The legalist discourse merely obfuscates the essentially normative and political questions at the basis of the legal debate. While it may be understandable that the judges seek to deny their agency by claiming that “the law” dictates their position, there is no reason for critical scholars to accept this denial of agency. As one of us has written, the availability of competing and reasonable legal answers to the question before the Court showcases that it is far from being a ‘pure question of law’, as the Court asserted. Therefore, legal scholars should be more forthcoming about the normative and political commitments that shape how one view such cases and thinks such controversies should be resolved.

Democracy and the Courts

Clearly much of the popular discourse responding to the High Court judgment contained outrageous personal attacks on the judges, which we should all condemn. We find it, however, bewildering that legal scholars would deny the reasonableness of the anti-democratic charge against the judicial intervention. Elliot and Hooper, for instance, assert that this charge is both ‘wrong’ and ‘dangerous’. This assertion stands in the face of decades of elaborate discussions about the ‘counter-majoritarian difficulty’ and between political and legal constitutionalists. As has been argued elsewhere, the persistence and irresolvability of these debates illustrates that institutional debates about who gets the final decision-making power when people disagree (judges or majorities) are inseparable from political and normative commitments. They certainly cannot be resolved by the mere assertion that one conception of democracy is correct and the other is wrong. Scholars are free to agree with the conclusion or the effect of the ruling, but they should not cloak this normative endorsement with contestable conceptual definitions. By doing so, they simply reproduce the same questions but at a higher level of generality and abstraction.

Debates about prerogative, parliamentary sovereignty and justiciability are difficult questions precisely because they are not purely legal. Essentially, these are questions about delineating the boundary between law and politics. There is no objective and consensual criterion to delineate this boundary and police it that is external to politics. To assert, as Barber and King do, that the justiciability question is clear given the ‘legal character’ of the question is to engage in a circular reasoning in which the conclusion is already presupposed. The distinction between law and politics in which politics is a space for private interests and arbitrary will, whereas law is a space for rights that are devoid of politics does not withstand critical scrutiny.
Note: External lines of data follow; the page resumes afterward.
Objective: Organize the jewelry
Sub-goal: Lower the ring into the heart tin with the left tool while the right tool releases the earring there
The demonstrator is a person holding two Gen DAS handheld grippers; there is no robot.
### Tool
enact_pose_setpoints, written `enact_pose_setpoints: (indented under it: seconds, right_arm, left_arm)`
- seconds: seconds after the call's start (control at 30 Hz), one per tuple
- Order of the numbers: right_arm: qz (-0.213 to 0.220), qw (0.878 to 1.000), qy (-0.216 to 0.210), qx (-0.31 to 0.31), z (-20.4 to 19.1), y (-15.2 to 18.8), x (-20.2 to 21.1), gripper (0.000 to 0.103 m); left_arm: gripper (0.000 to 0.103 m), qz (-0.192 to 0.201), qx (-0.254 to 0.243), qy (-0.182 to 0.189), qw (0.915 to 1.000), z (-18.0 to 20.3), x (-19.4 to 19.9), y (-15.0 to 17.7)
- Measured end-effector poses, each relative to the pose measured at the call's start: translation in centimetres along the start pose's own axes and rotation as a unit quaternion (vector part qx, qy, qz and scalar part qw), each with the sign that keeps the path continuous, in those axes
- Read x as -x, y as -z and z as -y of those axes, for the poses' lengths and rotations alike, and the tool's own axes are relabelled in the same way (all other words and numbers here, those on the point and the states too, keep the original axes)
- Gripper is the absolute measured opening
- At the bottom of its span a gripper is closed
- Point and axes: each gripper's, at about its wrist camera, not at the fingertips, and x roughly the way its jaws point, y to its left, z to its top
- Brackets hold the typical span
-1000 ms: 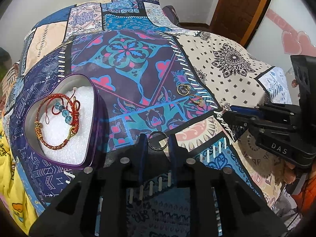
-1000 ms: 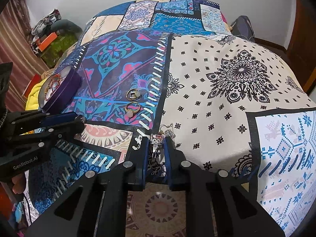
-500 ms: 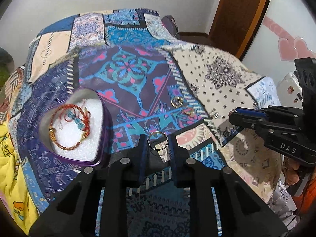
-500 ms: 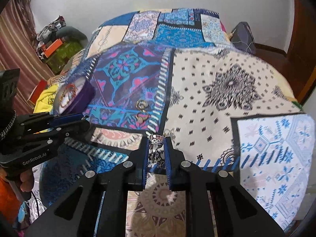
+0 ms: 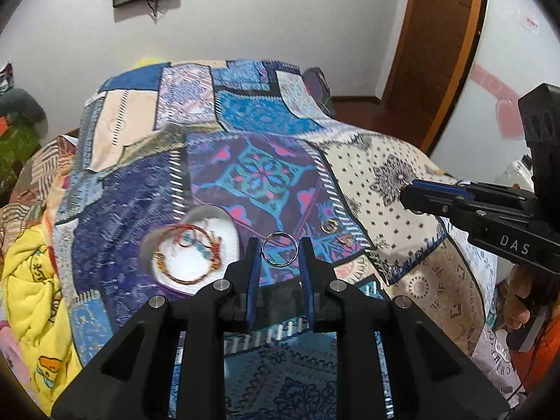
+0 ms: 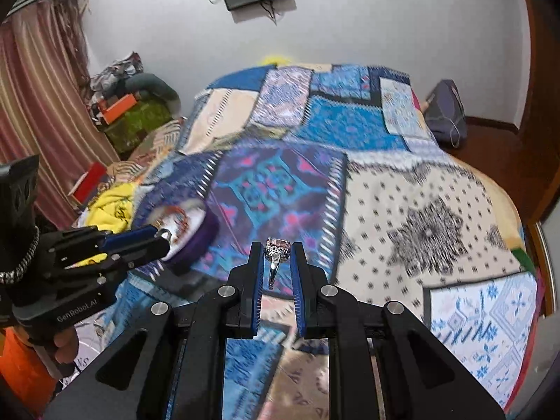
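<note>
The left gripper (image 5: 279, 250) is clenching a plain silver ring (image 5: 279, 249) between its 2 pads, the hoop facing the camera and held clear above the patchwork bedspread (image 5: 392, 175). The right gripper (image 6: 278, 255) is pinching a stone-set ring (image 6: 277, 252), stone at 12 o'clock and band hanging toward 6 o'clock between the blue pads. The relation that matters is where the heart-shaped purple tin (image 5: 196, 245) is lying: in the left wrist view it is sitting at about 9 o'clock from the left tips, near them and lower on the bed, its white lining carrying a red and gold beaded bracelet (image 5: 187, 257). In the right wrist view the same tin (image 6: 190, 234) is lying at about 10 o'clock, farther off, with the left gripper's body (image 6: 105, 255) standing between. So the left hand looks nearer and is probably the one to drop first. The heart's point seems to be aiming toward the camera side, though blur is making that uncertain. 2 gold rings (image 5: 329, 226) are lying on the bedspread at about 2 o'clock from the left tips. Open bedspread is surrounding the tin, while a yellow blanket (image 5: 31, 280) is marking the bed's near-left edge.
</note>
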Motion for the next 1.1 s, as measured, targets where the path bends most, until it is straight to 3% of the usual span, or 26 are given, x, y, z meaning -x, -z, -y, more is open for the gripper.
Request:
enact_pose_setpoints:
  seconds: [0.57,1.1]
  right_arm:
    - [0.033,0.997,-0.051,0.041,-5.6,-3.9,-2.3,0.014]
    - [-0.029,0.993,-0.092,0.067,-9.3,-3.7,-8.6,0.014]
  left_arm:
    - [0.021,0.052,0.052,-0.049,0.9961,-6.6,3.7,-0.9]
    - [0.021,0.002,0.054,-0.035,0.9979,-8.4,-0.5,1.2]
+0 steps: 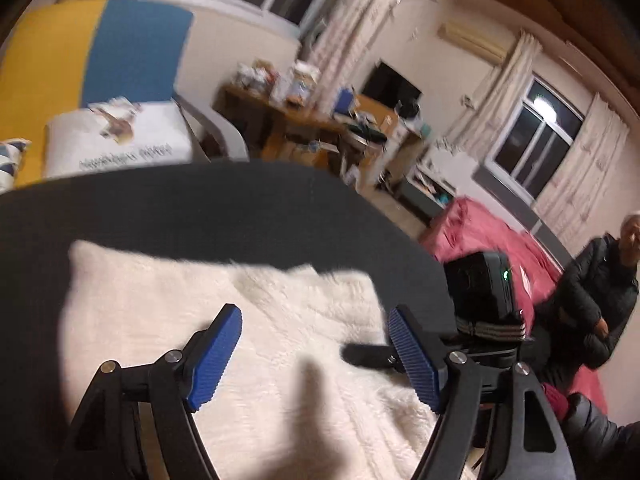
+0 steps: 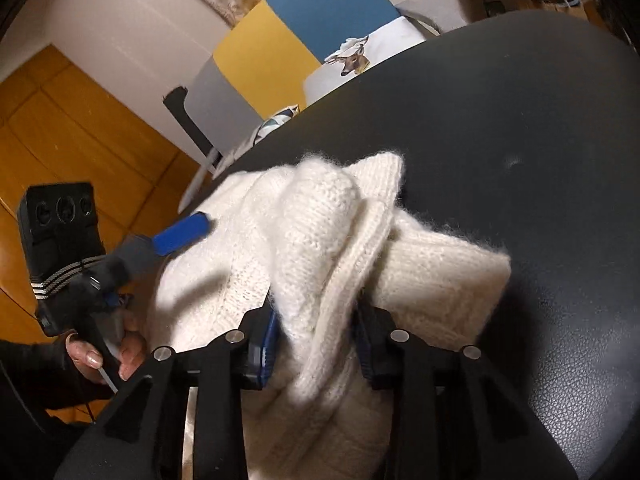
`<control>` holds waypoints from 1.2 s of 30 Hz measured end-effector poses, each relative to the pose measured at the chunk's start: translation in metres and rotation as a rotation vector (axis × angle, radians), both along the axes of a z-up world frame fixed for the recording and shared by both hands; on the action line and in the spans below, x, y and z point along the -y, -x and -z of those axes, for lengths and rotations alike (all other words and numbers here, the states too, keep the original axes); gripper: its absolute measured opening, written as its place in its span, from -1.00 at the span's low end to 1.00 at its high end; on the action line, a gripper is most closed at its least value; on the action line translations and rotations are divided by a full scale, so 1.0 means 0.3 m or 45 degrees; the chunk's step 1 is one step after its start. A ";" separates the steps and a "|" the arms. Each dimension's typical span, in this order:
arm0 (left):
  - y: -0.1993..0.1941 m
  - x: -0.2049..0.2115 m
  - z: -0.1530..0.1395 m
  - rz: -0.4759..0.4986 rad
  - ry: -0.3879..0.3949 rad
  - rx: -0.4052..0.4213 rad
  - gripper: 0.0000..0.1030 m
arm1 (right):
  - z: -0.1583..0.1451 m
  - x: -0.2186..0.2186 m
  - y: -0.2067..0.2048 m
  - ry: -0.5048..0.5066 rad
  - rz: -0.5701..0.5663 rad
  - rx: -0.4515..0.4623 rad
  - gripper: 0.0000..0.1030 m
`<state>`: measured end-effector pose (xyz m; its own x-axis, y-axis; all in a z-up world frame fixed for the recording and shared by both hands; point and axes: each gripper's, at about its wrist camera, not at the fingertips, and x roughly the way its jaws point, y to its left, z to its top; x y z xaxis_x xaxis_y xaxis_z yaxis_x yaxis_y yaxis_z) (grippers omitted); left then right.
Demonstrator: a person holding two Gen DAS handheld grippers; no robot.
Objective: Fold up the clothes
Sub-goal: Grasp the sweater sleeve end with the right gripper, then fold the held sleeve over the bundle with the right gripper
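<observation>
A white fluffy knitted sweater (image 1: 248,320) lies on a black round table (image 1: 200,208). My left gripper (image 1: 314,344) hovers just above it, open, with nothing between its blue pads. In the right wrist view, a raised fold of the sweater (image 2: 320,248) is bunched between the pads of my right gripper (image 2: 316,344), which is shut on it. The rest of the sweater lies spread over the table (image 2: 520,120). At the sweater's left edge, a blue pad (image 2: 182,232) of the left gripper shows, with a hand (image 2: 100,352) on its handle.
A person in a dark jacket (image 1: 596,300) sits on a red bed (image 1: 480,228) at the right. Behind the table stand a yellow and blue chair (image 1: 100,52) with a deer cushion (image 1: 120,136), and a cluttered wooden desk (image 1: 312,120).
</observation>
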<state>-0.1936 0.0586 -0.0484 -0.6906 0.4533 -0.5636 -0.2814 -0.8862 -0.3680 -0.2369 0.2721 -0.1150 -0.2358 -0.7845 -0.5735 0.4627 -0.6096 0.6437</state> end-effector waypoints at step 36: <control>0.024 0.037 0.085 -0.022 0.112 0.120 0.57 | -0.057 -0.004 -0.183 0.287 0.083 0.068 0.64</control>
<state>-0.2006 0.0475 -0.0738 -0.6396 0.3880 -0.6636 -0.2338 -0.9206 -0.3129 -0.1821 0.2733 -0.0978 -0.2639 -0.8782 -0.3989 0.3889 -0.4753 0.7892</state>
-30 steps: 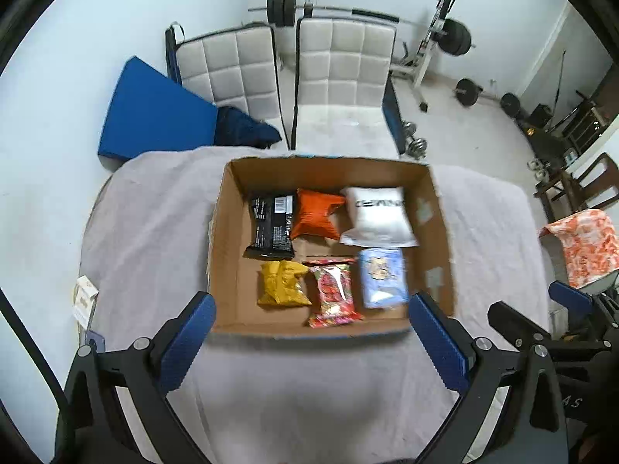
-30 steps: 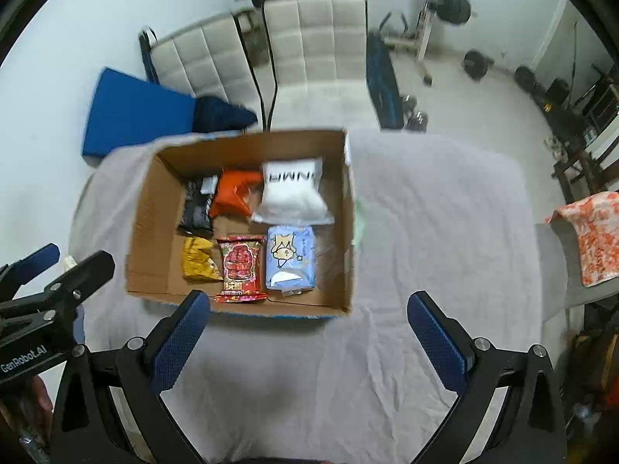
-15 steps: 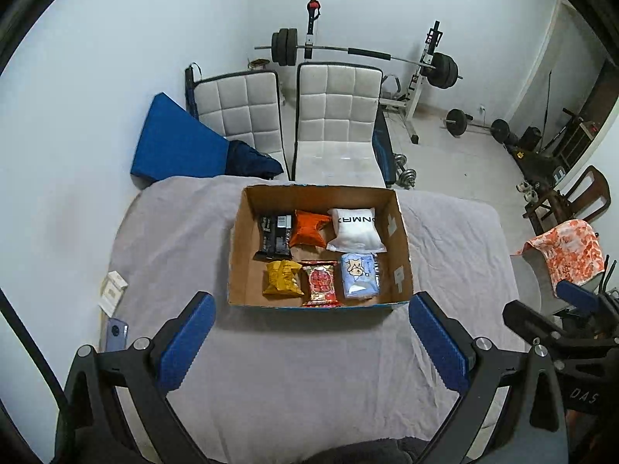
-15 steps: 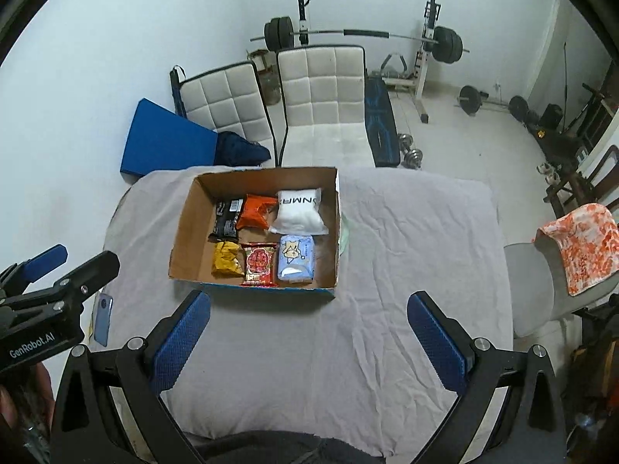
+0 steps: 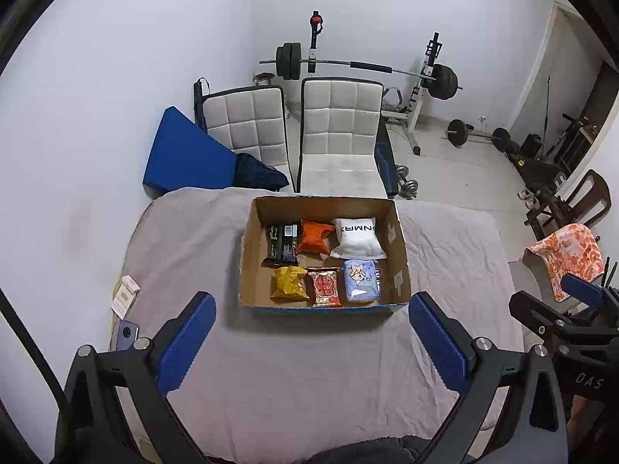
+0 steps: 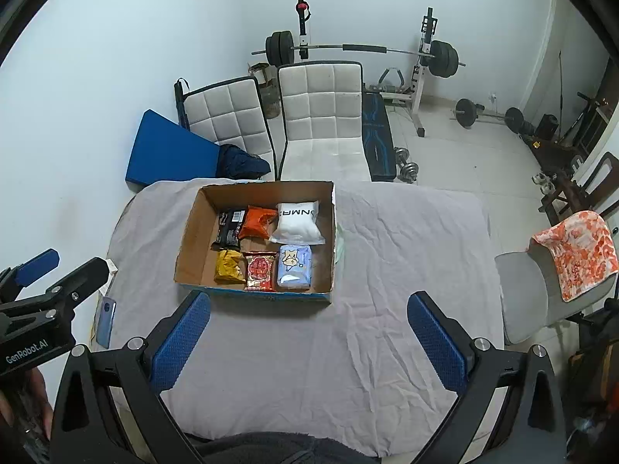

This specific question is motivated by a political disagreement and has political consequences of which the judges are well aware. The litigation is motivated by the disagreement of opponents of Brexit with the majoritarian choice and seeks to overturn it, or at least to hinder its implementation. This context cannot be dismissed, as Barber and King do, as simply an institutional question about who is empowered to trigger Article 50, rather than the ‘desirability’ of triggering it. To make this assertion is to seek to separate the political question from the institutional arrangements to resolve it.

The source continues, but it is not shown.